» ASSIGNMENT
From the first line to the last, copy the data exactly and drop the pictures.

» INPUT DATA
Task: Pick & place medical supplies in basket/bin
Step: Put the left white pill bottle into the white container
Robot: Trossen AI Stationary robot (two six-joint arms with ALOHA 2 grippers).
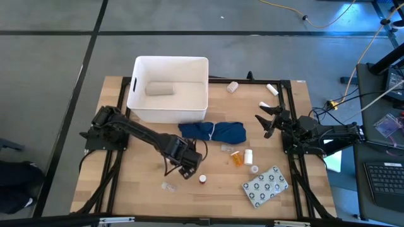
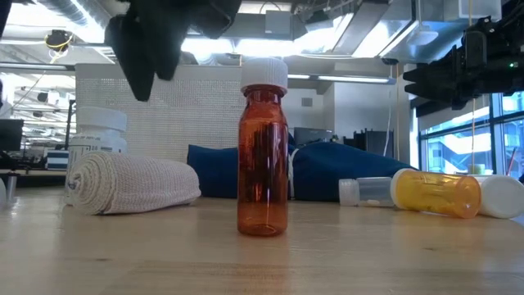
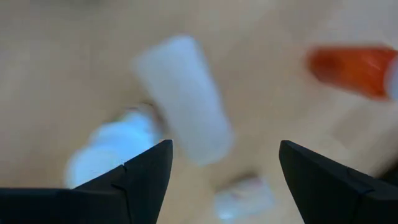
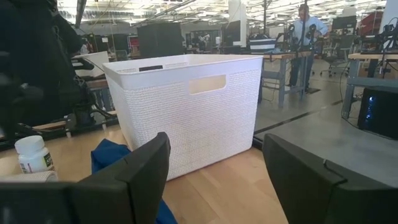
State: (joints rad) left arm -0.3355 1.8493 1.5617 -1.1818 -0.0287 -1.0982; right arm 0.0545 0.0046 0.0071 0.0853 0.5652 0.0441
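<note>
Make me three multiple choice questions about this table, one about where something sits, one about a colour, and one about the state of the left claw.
1. Where is the gauze roll that shows in the high view?
A. inside the white tub
B. on the blue cloth
C. on the dotted blister pack

2. What colour is the cap of the upright amber bottle in the low view?
A. red
B. white
C. black

3. How is the left claw?
A. shut on a bottle
B. shut on the cloth
C. open, holding nothing

Answers: 1 A, the roll lies on the tub's floor. 2 B, a white cap tops the amber body. 3 C, the left wrist view shows its fingers spread apart over the wooden table with nothing between them.
</note>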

» ANSWER TO THIS PROBLEM
Task: Pick & place medical supplies in basket/bin
Step: Put the left white pill bottle into the white container
Robot: Trossen AI Stationary robot (two six-joint arms with ALOHA 2 grippers).
State: (joints rad) left arm -0.3355 1.8493 1.5617 -1.1818 -0.0287 -1.0982; right arm 0.0545 0.0046 0.0071 0.0853 0.5652 0.0441
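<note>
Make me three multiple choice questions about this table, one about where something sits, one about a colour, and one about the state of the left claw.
1. Where is the gauze roll that shows in the high view?
A. inside the white tub
B. on the blue cloth
C. on the dotted blister pack

2. What colour is the cap of the upright amber bottle in the low view?
A. red
B. white
C. black

3. How is the left claw?
A. shut on a bottle
B. shut on the cloth
C. open, holding nothing

Answers: 1 A, the roll lies on the tub's floor. 2 B, a white cap tops the amber body. 3 C, the left wrist view shows its fingers spread apart over the wooden table with nothing between them.
</note>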

This exercise has nothing further to it.